Task goal -> Line by line, repeat the material below exactly and skip the images.

Data section ->
Content starts

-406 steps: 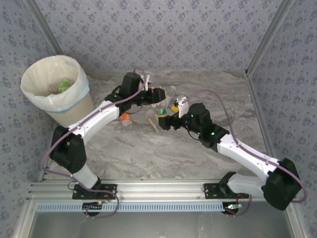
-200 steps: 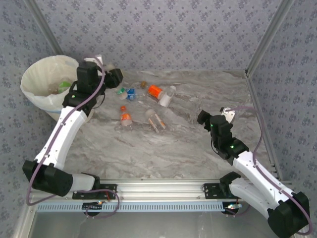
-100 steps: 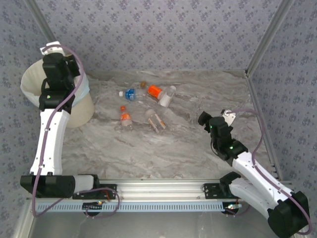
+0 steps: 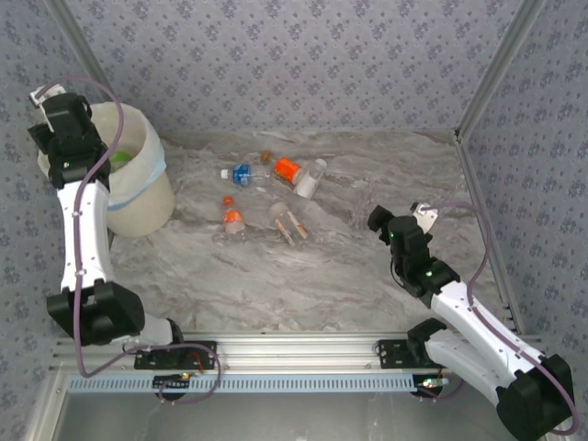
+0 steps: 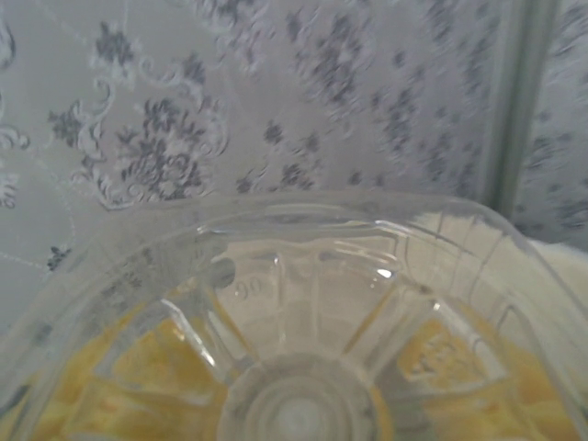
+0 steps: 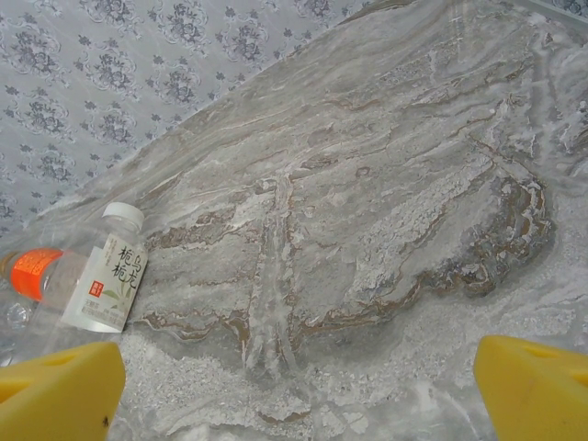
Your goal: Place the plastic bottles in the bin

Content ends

Response area ->
-406 steps: 
-200 steps: 
-100 steps: 
+0 steps: 
+0 steps: 
+0 steps: 
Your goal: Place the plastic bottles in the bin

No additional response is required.